Google DeepMind team announced a major technological breakthrough, integrating native computer usage capabilities directly into the Gemini 3.5 Flash model. This means developers can now build AI agents that autonomously view and perform actions on screens across browsers, mobile devices, and desktop computers using a single model.

Previously, this capability was only available as a separate model, requiring developers to perform complex switching and context transfer between different models.
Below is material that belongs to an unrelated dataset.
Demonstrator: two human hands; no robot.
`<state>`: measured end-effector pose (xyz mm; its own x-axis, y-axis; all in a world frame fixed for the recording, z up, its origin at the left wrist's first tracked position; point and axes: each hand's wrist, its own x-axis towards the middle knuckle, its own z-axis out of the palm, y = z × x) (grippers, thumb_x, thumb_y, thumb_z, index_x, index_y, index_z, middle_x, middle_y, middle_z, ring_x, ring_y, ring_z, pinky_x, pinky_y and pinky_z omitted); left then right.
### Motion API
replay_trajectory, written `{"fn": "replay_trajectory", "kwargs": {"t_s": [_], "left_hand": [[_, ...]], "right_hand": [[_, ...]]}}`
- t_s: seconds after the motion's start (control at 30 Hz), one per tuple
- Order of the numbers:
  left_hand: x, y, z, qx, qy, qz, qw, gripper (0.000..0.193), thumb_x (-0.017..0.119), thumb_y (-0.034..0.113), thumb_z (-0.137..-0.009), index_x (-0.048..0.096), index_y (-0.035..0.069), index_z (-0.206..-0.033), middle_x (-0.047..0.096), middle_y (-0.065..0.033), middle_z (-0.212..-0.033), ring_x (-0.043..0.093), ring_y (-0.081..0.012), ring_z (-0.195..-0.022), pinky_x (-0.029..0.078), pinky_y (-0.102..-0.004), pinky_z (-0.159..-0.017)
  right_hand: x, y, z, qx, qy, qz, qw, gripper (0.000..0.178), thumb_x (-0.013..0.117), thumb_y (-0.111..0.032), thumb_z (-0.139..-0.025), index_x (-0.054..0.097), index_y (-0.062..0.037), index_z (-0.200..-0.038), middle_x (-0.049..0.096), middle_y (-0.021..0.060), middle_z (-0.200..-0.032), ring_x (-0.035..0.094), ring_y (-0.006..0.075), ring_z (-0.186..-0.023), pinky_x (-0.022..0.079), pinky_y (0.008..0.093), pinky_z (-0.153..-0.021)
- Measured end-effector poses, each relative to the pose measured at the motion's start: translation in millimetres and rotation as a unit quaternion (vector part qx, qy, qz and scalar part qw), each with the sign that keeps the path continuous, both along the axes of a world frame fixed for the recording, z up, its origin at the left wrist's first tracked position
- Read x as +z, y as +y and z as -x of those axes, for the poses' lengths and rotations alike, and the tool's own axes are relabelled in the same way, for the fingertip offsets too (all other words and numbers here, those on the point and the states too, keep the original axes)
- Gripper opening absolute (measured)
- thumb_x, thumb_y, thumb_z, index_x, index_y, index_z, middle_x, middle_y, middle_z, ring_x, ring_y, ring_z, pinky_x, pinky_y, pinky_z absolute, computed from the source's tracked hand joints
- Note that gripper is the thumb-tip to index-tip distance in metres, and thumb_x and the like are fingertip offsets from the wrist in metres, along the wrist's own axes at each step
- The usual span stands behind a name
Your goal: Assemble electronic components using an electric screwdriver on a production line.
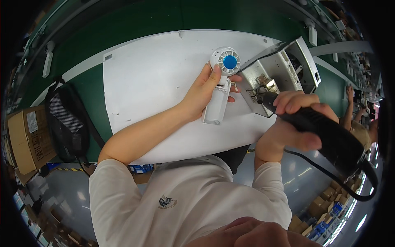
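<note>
My left hand (200, 92) is closed around a white handheld fan (216, 108) with a round head and a blue centre disc (230, 62). The fan's handle looks opened along its length, and a thin white wire loop shows beside its neck. On the right, my right hand (293, 117) grips a black corded electric screwdriver (331, 138). The driver's front end points left at small metal parts (255, 94) by the near-left corner of an open metal box (252, 76). Whether its tip touches them I cannot tell.
A white sheet (144, 74) covers the green table (144, 24). A black mesh bag (66, 123) and a cardboard box (31, 138) stand at the left. The screwdriver's black cable (317, 168) loops below my right arm. Another person's arm (349, 103) shows at the far right.
</note>
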<state>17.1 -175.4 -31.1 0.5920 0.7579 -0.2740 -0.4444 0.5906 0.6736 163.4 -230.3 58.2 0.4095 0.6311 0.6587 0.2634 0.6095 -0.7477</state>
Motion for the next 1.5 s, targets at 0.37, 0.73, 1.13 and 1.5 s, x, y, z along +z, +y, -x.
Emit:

With the native integration, AI no longer needs to manually pass information when executing cross-platform long tasks, greatly simplifying the development process.

Say goodbye to context loss, directly addressing agent reliability issues

Google's team believes that the core bottleneck of AI agents is not the limit of individual tools, but the loss of context information when switching between multiple tools. By unifying search, maps, and computer operations within a single model architecture, context flows continuously, significantly reducing the probability of failure during complex tasks.

This "multi-tool integration" design is like building a comprehensive building with internal connectivity, eliminating the long and error-prone communication processes between multiple independent buildings. This architectural adjustment has the potential to bring substantial improvements in the reliability and response latency of agent-based tasks.

Focus on three core scenarios, establish multi-layered security defenses

This native capability will primarily be applied to three core scenarios, including automated tasks requiring continuous operation for hours or even days, continuous software testing for automatic user interface consistency verification, and knowledge-intensive work across applications. These scenarios highly rely on the continuity of context between multiple tasks and can effectively replace humans in performing repetitive and high-energy-consuming operations.

In terms of security design, Google has adopted a multi-layered defense strategy, including targeted adversarial training, enterprise security safeguards for sensitive operations, and indirect prompt injection detection. These mechanisms will collectively help enterprise users establish a relatively complete security boundary in open and uncontrollable computer environments.